Spain’s Rafael Cabrera Bello claimed his first victory since 2012 by beating England’s Callum Shinkwin in a play-off for the Aberdeen Asset Management Scottish Open.
Shinkwin had looked set for his maiden European Tour title and the first prize of £898,000, only to fluff his chip to the 18th in regulation and then leave a putt to win the £5.4m event short from just four feet.
The pair returned to the 18th for sudden death and Cabrera Bello, whose closing 64 had set a new course record at Dundonald Links, produced a stunning approach to the par five to set up a two-putt birdie.
Shinkwin’s approach had finished in an almost identical place as it had on the 72nd hole and after pitching over a bunker to seven feet, the 24-year-old again hit a tentative putt which came up short.
Cabrera Bello had started the day four shots off the lead and despite going to the turn in 32, was unable to gain much ground as Shinkwin followed six straight pars with a hat-trick of birdies from the seventh.
Further birdies on the 13th and 15th kept Shinkwin out in front, but Cabrera Bello kept up the pressure by picking up shots on the 12th, 14th and 17th before enjoying a slice of luck on the last as his approach hit the right-hand side of the burn which guards the green and bounced over to the other side.
From there the 33-year-old chipped to three feet for a closing birdie and that proved enough for a play-off after Shinkwin dropped his only shot of the day on the last.
The former English Amateur champion, whose caddie Andy Sutton worked for Ben Curtis when the American was a shock winner of the 2003 Open, at least had the consolation of a place at Royal Birkdale and a cheque for £598,000.
France’s Matthieu Pavon also secured a major debut at Birkdale with a closing 66 to finish third on 10-under, with Australia’s Andrew Dodt claiming the last place ahead of England’s Anthony Wall by virtue of his higher world ranking.
Dodt, who had been scheduled to fly to New York on Monday for a holiday with his wife, finished on eight under par alongside Wall, Padraig Harrington, Matt Kuchar and Ryan Fox.
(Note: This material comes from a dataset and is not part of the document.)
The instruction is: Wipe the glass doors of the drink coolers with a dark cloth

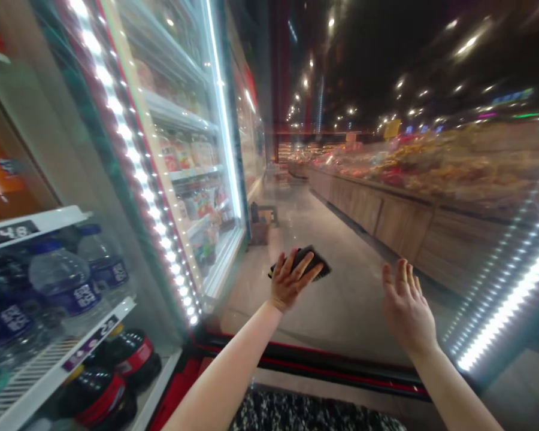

Ian Poulter, who began the day in a tie for the lead in pursuit of his first win since 2012, could only manage a closing 74 to finish in a tie for ninth.
A downbeat Henrik Stenson all-but dismissed his chances of retaining his Open title, despite a closing 68.
“We certainly need to step that up quite a lot if we want to have anything to do with it next week,” said Stenson.
“Maybe we can turn things around a little bit but I’m looking forward to the week regardless.”
Sheffield’s Danny Willett, meanwhile, admits he may need painkillers to get him through The Open.
The 2016 Masters champion has pulled out of three of his last five events due to a back injury, including last month’s US Open and the Irish Open just over a week ago.
The 29-year-old is now trying to ease himself back into action and played a practice round at the Southport links yesterday.
“We’ve had a full week off resting with the back, so we’ll see,” said Willett. “We’ve just played 18 and it didn’t feel too bad. I’ll play nine in the next couple of days and hopefully it’ll be all right.
“We were always going to come and see how it was instead of pulling out early. It’s the Open Championship. You need to come here, even if you have to get a few drugs inside you to get through the week. That’s how it’s going to go.
“You never know (if it will be okay) until you go off on Thursday, but at the moment it feels all right.”
Willett is not on heavy medication, but has been taking tablets for pain and inflammation.
It has been a frustrating situation and Willett feels he has been trapped in a circle where injury has led to poor form and that in turn has exacerbated his fitness issues.
He said: “I’ve had better spells. It’s been one thing after an another. I’ve had a little bit of injury then not swinging it great. Then, if you’re not swinging it great, it doesn’t help the body.